* **What you will do**:
Copy out precisely the line that holds "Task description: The" and all the lines following it in the data, up to and including the last one, and no others.

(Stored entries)
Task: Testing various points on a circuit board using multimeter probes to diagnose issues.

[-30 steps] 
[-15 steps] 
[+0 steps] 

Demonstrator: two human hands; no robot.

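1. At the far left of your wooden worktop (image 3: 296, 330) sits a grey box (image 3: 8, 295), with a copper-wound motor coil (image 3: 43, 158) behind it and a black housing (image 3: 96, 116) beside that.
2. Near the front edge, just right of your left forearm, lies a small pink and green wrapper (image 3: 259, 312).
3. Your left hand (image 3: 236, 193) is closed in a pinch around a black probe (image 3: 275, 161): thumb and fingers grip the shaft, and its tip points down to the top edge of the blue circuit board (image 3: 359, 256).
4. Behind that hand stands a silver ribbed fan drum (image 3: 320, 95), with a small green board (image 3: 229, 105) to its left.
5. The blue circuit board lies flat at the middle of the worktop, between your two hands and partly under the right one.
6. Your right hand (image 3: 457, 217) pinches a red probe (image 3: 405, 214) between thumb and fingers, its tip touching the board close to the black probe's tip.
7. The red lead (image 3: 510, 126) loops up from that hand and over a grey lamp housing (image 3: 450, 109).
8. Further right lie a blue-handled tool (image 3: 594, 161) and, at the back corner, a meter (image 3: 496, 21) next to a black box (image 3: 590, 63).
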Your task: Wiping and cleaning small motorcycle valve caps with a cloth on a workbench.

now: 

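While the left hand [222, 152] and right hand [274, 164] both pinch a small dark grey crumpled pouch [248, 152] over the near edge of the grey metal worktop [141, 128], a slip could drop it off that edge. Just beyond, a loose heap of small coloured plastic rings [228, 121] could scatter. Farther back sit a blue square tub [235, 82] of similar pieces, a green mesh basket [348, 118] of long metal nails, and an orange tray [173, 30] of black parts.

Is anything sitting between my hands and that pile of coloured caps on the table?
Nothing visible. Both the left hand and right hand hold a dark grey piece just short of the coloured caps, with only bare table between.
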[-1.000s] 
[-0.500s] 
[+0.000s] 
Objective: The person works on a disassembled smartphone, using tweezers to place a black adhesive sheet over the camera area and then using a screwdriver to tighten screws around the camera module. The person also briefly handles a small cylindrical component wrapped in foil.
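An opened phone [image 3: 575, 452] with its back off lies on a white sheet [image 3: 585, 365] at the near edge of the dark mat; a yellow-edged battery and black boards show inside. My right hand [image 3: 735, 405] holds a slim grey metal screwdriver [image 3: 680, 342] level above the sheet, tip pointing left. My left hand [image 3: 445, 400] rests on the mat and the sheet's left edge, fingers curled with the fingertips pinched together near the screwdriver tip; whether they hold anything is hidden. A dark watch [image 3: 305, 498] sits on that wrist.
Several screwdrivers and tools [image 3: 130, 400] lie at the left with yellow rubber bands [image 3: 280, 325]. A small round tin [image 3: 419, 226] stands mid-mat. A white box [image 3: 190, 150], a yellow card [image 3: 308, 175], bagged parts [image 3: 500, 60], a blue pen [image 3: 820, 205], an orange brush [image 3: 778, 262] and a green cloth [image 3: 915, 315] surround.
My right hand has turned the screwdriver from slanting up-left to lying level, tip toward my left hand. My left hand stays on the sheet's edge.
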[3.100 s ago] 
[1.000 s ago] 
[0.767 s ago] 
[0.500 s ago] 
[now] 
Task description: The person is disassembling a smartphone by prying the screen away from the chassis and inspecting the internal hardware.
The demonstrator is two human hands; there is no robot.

* **Response**:
Task description: The person is disassembling a smartphone by prying the screen away from the chassis and inspecting the internal hardware.
The demonstrator is two human hands; there is no robot.

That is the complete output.